• _What is expected_
The records follow. Give them all back exactly.

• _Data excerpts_

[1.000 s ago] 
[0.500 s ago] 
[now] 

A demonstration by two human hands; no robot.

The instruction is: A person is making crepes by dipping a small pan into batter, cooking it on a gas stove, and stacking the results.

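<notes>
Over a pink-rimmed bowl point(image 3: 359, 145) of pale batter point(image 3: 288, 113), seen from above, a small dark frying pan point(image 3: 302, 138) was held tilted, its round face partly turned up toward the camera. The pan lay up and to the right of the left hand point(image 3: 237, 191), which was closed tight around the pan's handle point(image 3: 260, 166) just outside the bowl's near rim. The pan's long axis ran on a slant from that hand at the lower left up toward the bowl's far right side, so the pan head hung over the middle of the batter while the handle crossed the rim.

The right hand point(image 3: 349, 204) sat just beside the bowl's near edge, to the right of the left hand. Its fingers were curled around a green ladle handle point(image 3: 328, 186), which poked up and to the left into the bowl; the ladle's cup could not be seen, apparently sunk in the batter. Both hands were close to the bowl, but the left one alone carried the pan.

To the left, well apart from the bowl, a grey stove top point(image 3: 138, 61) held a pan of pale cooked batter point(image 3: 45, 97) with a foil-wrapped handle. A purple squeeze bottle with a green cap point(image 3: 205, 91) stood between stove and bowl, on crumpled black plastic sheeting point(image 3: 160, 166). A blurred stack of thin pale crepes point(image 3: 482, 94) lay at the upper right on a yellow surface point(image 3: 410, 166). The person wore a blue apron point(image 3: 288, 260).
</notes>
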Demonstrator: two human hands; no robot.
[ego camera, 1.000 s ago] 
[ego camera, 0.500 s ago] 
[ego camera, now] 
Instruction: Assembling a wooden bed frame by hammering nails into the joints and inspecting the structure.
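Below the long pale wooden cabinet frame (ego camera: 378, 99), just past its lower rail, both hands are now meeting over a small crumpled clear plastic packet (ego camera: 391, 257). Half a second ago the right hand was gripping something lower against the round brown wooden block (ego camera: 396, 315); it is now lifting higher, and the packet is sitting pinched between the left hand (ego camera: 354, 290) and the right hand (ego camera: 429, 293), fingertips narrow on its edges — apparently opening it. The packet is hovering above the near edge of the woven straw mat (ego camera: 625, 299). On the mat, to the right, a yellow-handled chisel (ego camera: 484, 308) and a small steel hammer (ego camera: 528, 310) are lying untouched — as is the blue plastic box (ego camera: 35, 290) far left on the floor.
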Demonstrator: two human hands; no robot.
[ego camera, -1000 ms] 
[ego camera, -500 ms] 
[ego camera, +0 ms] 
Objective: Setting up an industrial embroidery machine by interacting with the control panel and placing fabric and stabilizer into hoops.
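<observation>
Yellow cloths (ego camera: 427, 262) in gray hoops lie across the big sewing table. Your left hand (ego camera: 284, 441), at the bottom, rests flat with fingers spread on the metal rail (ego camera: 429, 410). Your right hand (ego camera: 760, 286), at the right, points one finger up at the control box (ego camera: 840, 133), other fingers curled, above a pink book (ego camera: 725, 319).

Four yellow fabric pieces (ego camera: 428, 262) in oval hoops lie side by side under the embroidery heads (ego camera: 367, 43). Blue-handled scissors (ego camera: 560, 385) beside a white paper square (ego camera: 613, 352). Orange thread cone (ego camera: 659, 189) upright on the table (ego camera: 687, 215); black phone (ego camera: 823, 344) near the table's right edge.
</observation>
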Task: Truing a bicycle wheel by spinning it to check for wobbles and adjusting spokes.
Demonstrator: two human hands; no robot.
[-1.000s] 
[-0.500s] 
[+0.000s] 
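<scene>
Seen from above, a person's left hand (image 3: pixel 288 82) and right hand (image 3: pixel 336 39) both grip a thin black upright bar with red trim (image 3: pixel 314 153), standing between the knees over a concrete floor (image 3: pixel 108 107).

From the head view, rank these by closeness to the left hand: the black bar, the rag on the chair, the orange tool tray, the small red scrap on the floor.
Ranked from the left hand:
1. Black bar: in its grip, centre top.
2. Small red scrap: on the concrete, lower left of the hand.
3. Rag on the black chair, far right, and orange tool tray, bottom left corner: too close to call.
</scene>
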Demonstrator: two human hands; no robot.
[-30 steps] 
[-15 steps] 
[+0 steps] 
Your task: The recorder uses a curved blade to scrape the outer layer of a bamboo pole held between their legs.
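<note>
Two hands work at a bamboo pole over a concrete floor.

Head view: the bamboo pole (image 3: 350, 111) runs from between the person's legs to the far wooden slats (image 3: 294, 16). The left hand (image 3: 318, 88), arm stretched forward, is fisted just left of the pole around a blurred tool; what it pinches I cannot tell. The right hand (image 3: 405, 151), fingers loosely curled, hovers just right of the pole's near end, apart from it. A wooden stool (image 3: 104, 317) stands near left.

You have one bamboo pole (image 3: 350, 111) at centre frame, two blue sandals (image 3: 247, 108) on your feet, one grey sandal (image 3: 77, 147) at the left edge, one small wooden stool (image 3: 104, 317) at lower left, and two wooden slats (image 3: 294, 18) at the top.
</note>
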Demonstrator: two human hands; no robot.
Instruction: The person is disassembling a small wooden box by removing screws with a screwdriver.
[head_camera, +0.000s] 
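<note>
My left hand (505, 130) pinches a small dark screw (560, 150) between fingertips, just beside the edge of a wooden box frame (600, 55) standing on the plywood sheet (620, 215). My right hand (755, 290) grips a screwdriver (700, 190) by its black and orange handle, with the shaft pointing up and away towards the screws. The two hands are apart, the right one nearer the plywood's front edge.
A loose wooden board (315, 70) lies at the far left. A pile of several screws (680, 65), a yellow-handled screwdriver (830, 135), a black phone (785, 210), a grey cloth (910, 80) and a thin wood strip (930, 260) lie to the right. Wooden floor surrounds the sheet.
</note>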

• _Exercise solution_
[1.000 s ago] 
[0.500 s ago] 
[now] 

A demonstration by two human hands; no robot.

The instruction is: A person is making crepes by dipping a small pan into batter, cooking it on a gas stove, and stacking the results.

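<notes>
Over a pink-rimmed bowl point(image 3: 359, 145) of pale batter point(image 3: 288, 113), seen from above, a small dark frying pan point(image 3: 302, 138) was held tilted, its round face partly turned up toward the camera. The pan lay up and to the right of the left hand point(image 3: 237, 191), which was closed tight around the pan's handle point(image 3: 260, 166) just outside the bowl's near rim. The pan's long axis ran on a slant from that hand at the lower left up toward the bowl's far right side, so the pan head hung over the middle of the batter while the handle crossed the rim.

The right hand point(image 3: 349, 204) sat just beside the bowl's near edge, to the right of the left hand. Its fingers were curled around a green ladle handle point(image 3: 328, 186), which poked up and to the left into the bowl; the ladle's cup could not be seen, apparently sunk in the batter. Both hands were close to the bowl, but the left one alone carried the pan.

To the left, well apart from the bowl, a grey stove top point(image 3: 138, 61) held a pan of pale cooked batter point(image 3: 45, 97) with a foil-wrapped handle. A purple squeeze bottle with a green cap point(image 3: 205, 91) stood between stove and bowl, on crumpled black plastic sheeting point(image 3: 160, 166). A blurred stack of thin pale crepes point(image 3: 482, 94) lay at the upper right on a yellow surface point(image 3: 410, 166). The person wore a blue apron point(image 3: 288, 260).
</notes>
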Demonstrator: two human hands; no robot.
[ego camera, 1.000 s ago] 
[ego camera, 0.500 s ago] 
[ego camera, now] 
Instruction: Assembling a wooden bed frame by hammering nails into the joints and inspecting the structure.
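Below the long pale wooden cabinet frame (ego camera: 378, 99), just past its lower rail, both hands are now meeting over a small crumpled clear plastic packet (ego camera: 391, 257). Half a second ago the right hand was gripping something lower against the round brown wooden block (ego camera: 396, 315); it is now lifting higher, and the packet is sitting pinched between the left hand (ego camera: 354, 290) and the right hand (ego camera: 429, 293), fingertips narrow on its edges — apparently opening it. The packet is hovering above the near edge of the woven straw mat (ego camera: 625, 299). On the mat, to the right, a yellow-handled chisel (ego camera: 484, 308) and a small steel hammer (ego camera: 528, 310) are lying untouched — as is the blue plastic box (ego camera: 35, 290) far left on the floor.
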Demonstrator: two human hands; no robot.
[ego camera, -1000 ms] 
[ego camera, -500 ms] 
[ego camera, +0 ms] 
Objective: Setting up an industrial embroidery machine by interacting with the control panel and placing fabric and stabilizer into hoops.
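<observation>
Yellow cloths (ego camera: 427, 262) in gray hoops lie across the big sewing table. Your left hand (ego camera: 284, 441), at the bottom, rests flat with fingers spread on the metal rail (ego camera: 429, 410). Your right hand (ego camera: 760, 286), at the right, points one finger up at the control box (ego camera: 840, 133), other fingers curled, above a pink book (ego camera: 725, 319).

Four yellow fabric pieces (ego camera: 428, 262) in oval hoops lie side by side under the embroidery heads (ego camera: 367, 43). Blue-handled scissors (ego camera: 560, 385) beside a white paper square (ego camera: 613, 352). Orange thread cone (ego camera: 659, 189) upright on the table (ego camera: 687, 215); black phone (ego camera: 823, 344) near the table's right edge.
</observation>
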Task: Truing a bicycle wheel by spinning it to check for wobbles and adjusting spokes.
Demonstrator: two human hands; no robot.
[-1.000s] 
[-0.500s] 
[+0.000s] 
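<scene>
Seen from above, a person's left hand (image 3: pixel 288 82) and right hand (image 3: pixel 336 39) both grip a thin black upright bar with red trim (image 3: pixel 314 153), standing between the knees over a concrete floor (image 3: pixel 108 107).

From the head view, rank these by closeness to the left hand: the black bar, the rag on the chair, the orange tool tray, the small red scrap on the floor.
Ranked from the left hand:
1. Black bar: in its grip, centre top.
2. Small red scrap: on the concrete, lower left of the hand.
3. Rag on the black chair, far right, and orange tool tray, bottom left corner: too close to call.
</scene>
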Demonstrator: two human hands; no robot.
[-30 steps] 
[-15 steps] 
[+0 steps] 
Your task: The recorder uses a curved blade to scrape the outer layer of a bamboo pole held between their legs.
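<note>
Two hands work at a bamboo pole over a concrete floor.

Head view: the bamboo pole (image 3: 350, 111) runs from between the person's legs to the far wooden slats (image 3: 294, 16). The left hand (image 3: 318, 88), arm stretched forward, is fisted just left of the pole around a blurred tool; what it pinches I cannot tell. The right hand (image 3: 405, 151), fingers loosely curled, hovers just right of the pole's near end, apart from it. A wooden stool (image 3: 104, 317) stands near left.

You have one bamboo pole (image 3: 350, 111) at centre frame, two blue sandals (image 3: 247, 108) on your feet, one grey sandal (image 3: 77, 147) at the left edge, one small wooden stool (image 3: 104, 317) at lower left, and two wooden slats (image 3: 294, 18) at the top.
</note>
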Demonstrator: two human hands; no robot.
Instruction: The person is disassembling a small wooden box by removing screws with a screwdriver.
[head_camera, +0.000s] 
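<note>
My left hand (505, 130) pinches a small dark screw (560, 150) between fingertips, just beside the edge of a wooden box frame (600, 55) standing on the plywood sheet (620, 215). My right hand (755, 290) grips a screwdriver (700, 190) by its black and orange handle, with the shaft pointing up and away towards the screws. The two hands are apart, the right one nearer the plywood's front edge.
A loose wooden board (315, 70) lies at the far left. A pile of several screws (680, 65), a yellow-handled screwdriver (830, 135), a black phone (785, 210), a grey cloth (910, 80) and a thin wood strip (930, 260) lie to the right. Wooden floor surrounds the sheet.
</note>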

Nothing remains to be written for this exercise.